Por Marcello Ambrósio
O Brasil voltou a registrar, em 2025, um desempenho preocupante no Índice de Percepção da Corrupção (IPC), divulgado pela Transparência Internacional. O país alcançou 35 pontos em uma escala que vai de 0 a 100 — quanto menor a nota, pior a percepção — mantendo a segunda pior marca de toda a série histórica e ocupando a 107ª posição entre 182 países e territórios avaliados.
Apesar de um aumento de um ponto em relação a 2024, quando a nota foi 34, a própria organização afirma que a variação é estatisticamente irrelevante. Na prática, o resultado indica estagnação no combate à corrupção no setor público brasileiro.
Como funciona o índice
Criado em 1995, o IPC é considerado o principal ranking internacional sobre corrupção. Ele não contabiliza casos específicos nem investigações em andamento. O levantamento se baseia na percepção de especialistas, pesquisadores e executivos, reunindo dados de fontes independentes que acompanham governança e integridade pública. No caso do Brasil, foram utilizados oito indicadores, o mesmo número do ano anterior.
Brasil abaixo da média mundial
Com 35 pontos, o país ficou abaixo tanto da média global quanto da média das Américas, ambas fixadas em 42 pontos. No topo do ranking aparecem Dinamarca, Finlândia e Cingapura. Já as piores posições são ocupadas por países como Somália, Sudão do Sul e Venezuela.
O Brasil aparece próximo de nações como Sri Lanka, Argentina, Ucrânia e Indonésia. Dois países estrearam no ranking nesta edição — Brunei e Belize — e ambos ficaram melhor colocados que o Brasil.
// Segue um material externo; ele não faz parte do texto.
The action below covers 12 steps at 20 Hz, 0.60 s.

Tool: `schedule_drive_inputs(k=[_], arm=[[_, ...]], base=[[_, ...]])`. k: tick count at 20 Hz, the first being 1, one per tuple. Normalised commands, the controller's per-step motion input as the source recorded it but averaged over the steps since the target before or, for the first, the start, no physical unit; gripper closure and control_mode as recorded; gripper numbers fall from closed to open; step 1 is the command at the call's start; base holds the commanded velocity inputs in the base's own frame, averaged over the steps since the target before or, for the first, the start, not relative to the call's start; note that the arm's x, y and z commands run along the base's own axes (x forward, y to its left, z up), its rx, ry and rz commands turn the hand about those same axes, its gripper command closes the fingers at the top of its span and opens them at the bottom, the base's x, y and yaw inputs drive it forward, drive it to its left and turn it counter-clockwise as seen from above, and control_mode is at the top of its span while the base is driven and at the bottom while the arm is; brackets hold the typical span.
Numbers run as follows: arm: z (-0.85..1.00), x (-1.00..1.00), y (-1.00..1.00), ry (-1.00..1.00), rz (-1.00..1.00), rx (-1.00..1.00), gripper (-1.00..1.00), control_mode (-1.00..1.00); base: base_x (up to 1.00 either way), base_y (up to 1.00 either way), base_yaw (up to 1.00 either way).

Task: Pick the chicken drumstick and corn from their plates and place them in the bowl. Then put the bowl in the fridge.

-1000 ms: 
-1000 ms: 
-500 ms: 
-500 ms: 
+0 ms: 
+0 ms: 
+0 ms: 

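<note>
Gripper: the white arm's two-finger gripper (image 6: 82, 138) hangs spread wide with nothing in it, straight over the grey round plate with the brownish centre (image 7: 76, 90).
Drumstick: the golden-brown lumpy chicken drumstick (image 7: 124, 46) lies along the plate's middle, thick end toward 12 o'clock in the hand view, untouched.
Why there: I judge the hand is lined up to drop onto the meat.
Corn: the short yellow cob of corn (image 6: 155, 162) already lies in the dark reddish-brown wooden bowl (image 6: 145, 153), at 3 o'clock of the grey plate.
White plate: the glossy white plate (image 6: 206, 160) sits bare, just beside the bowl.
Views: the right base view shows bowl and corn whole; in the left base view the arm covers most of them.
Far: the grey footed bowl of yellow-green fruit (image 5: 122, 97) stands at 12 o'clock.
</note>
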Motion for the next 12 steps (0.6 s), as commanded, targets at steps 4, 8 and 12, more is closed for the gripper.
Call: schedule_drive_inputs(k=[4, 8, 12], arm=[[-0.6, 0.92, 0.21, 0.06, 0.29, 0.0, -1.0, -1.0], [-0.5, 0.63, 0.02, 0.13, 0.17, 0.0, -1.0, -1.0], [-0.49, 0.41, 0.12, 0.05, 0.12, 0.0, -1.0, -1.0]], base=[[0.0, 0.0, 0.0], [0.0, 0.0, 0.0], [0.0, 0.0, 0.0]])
Avanços pontuais, problemas estruturais
Segundo o diretor executivo da Transparência Internacional – Brasil, Bruno Brandão, 2025 foi marcado por um cenário contraditório. De um lado, o país ganhou visibilidade internacional pela atuação do Supremo Tribunal Federal na responsabilização de envolvidos em ataques à democracia. De outro, chamou atenção negativa por escândalos de corrupção em larga escala.
Um relatório complementar, chamado Retrospectiva 2025, aponta um agravamento da infiltração do crime organizado no Estado, principalmente por meio do sistema financeiro e da advocacia. Ao mesmo tempo, destaca avanços no uso de inteligência financeira para desmontar esquemas complexos de lavagem de dinheiro.
Casos e críticas
O documento cita operações de grande impacto realizadas ao longo do ano, envolvendo desde suspeitas de venda de sentenças no Judiciário até fraudes em emendas parlamentares, benefícios do INSS e no sistema bancário. Também há críticas à atuação do governo federal diante do escândalo do INSS, com menção à demora na resposta e à condução política do caso.
Outro ponto de alerta é o crescimento das emendas parlamentares, que ultrapassaram R$ 60 bilhões no orçamento de 2026, o que, segundo a entidade, reforça riscos de falta de transparência e captura do orçamento público.
Caminhos possíveis
Apesar do diagnóstico duro, a Transparência Internacional aponta oportunidades para retomar uma agenda anticorrupção, como a mobilização social contra propostas que enfraquecem mecanismos de controle e o perfil reformista de lideranças no comando dos tribunais superiores. Entre as sugestões está a criação de um código de conduta para a cúpula do sistema de Justiça.